# question about formeron



## sofargone561 (Apr 5, 2012)

Im pretty sure this is in the right section lol.

Anyway, lets say one has a rather large cycle with higher doses of test and a few other compounds, and that cycle was set up to have caber and adex run on cycle and clomid and aromasin run during PCT. If that person ran Formeron on cycle and during PCT would that person still need caber and adex or no? would they maybe still need caber but not adex? From what im reading Formeron is the shit. So i was thinking if it was run at the max recomended dose everyday during cycle and PCT you would not need any other AI or anything correct? I dont know shit about it as of right now except for that it seems to be the only thing on the market thats legit and nit fucking bunk


----------



## OrbitNutrition (Apr 5, 2012)

IMO nothing else would be needed...it did the job for me on some potent stuff.


----------



## Riles (Apr 5, 2012)

I understand Formeron works in place of adex and aromasin but are we to believe that it will take the place of caber and clomid too?


----------



## sofargone561 (Apr 5, 2012)

Riles said:


> I understand Formeron works in place of adex and aromasin but are we to believe that it will take the place of caber and clomid too?

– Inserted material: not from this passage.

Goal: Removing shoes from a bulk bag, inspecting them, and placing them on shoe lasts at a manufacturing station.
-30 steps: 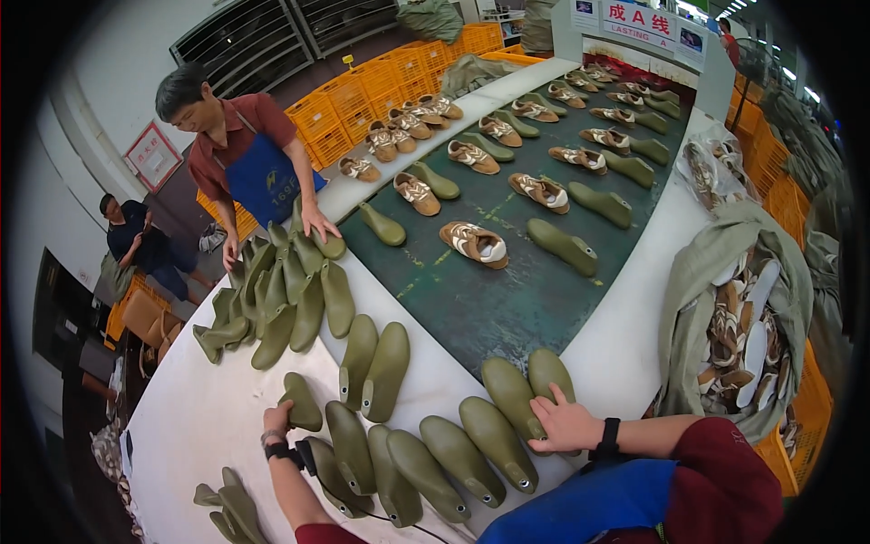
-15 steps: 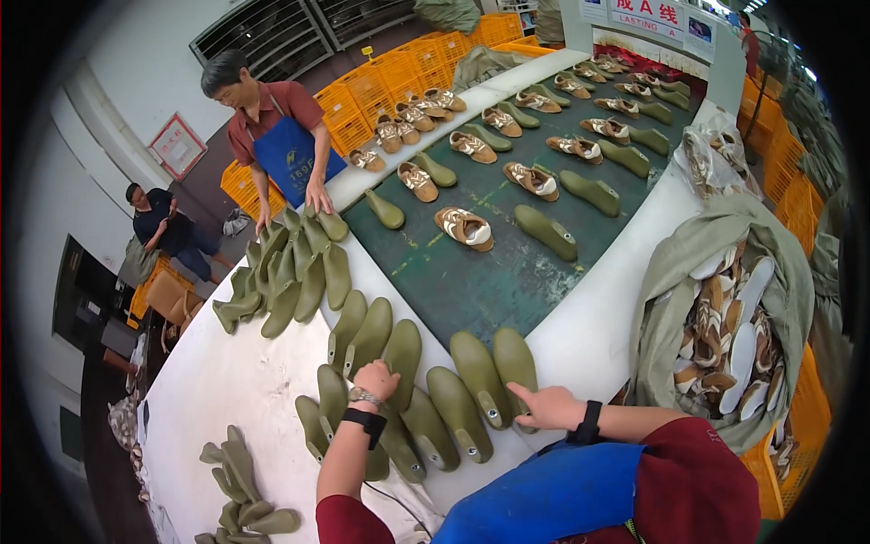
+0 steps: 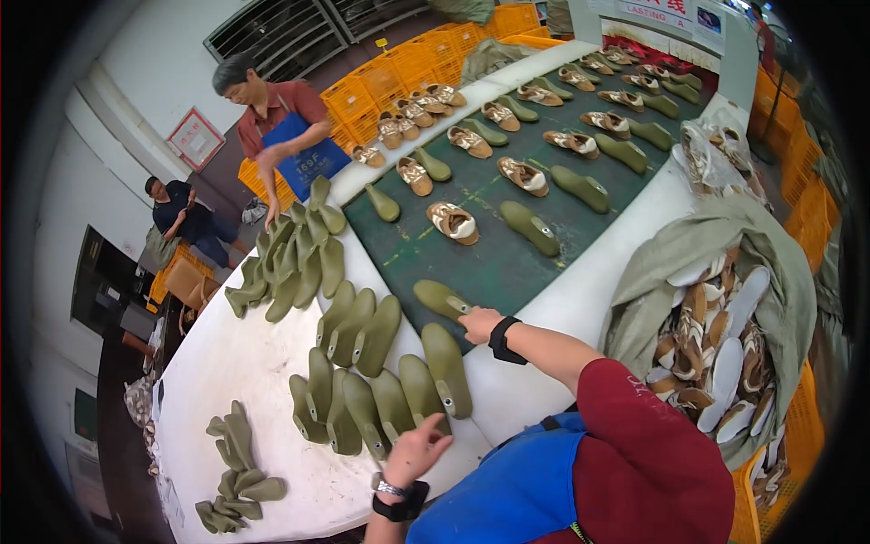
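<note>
An olive-green plastic shoe last (image 3: 441, 299) is clamped in the right hand's (image 3: 478, 325) grip at the dark green conveyor belt's (image 3: 489, 263) near edge. Bare white tabletop (image 3: 535, 317) is left beside it. The left hand (image 3: 415, 450), fingers spread apart, is held over the row of olive lasts (image 3: 381, 399).

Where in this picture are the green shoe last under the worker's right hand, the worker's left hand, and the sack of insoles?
green shoe last (image 3: 439, 297), head view, its upper middle.
left hand (image 3: 414, 451), head view, its back.
sack of insoles (image 3: 666, 249), head view, folded cloth rim.
</note>
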Motion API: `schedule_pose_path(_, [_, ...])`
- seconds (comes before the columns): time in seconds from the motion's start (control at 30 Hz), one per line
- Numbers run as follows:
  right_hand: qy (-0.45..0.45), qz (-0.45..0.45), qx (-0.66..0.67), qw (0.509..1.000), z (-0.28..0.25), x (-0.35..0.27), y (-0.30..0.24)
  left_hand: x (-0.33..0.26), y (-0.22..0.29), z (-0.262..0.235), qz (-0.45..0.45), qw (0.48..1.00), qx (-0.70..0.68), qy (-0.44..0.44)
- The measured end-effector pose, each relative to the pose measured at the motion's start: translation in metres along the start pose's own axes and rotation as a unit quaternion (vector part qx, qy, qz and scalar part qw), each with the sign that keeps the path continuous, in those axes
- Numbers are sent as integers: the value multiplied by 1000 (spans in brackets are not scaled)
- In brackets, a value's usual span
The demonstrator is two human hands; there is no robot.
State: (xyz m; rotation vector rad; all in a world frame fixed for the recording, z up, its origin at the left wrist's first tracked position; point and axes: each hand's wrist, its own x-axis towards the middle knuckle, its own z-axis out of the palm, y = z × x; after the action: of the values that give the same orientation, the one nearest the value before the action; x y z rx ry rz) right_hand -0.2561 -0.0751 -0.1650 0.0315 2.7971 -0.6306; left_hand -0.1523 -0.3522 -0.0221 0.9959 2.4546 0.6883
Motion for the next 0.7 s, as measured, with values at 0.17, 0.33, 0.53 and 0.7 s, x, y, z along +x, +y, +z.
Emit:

no, no, i knew it took place of aromasin, i was asking if it took place of caber and adex too. I assume it takes place od adex as well as aromasin but i dont think it would take the place of caber.  i know it doesnt take place clomid. Im not sure if my first post made any sense, i am fucking exhuasted and working a god damn grave yard shift tonight. does that clear it up?


----------



## sofargone561 (Apr 5, 2012)

OrbitNutrition said:


> IMO nothing else would be needed...it did the job for me on some potent stuff.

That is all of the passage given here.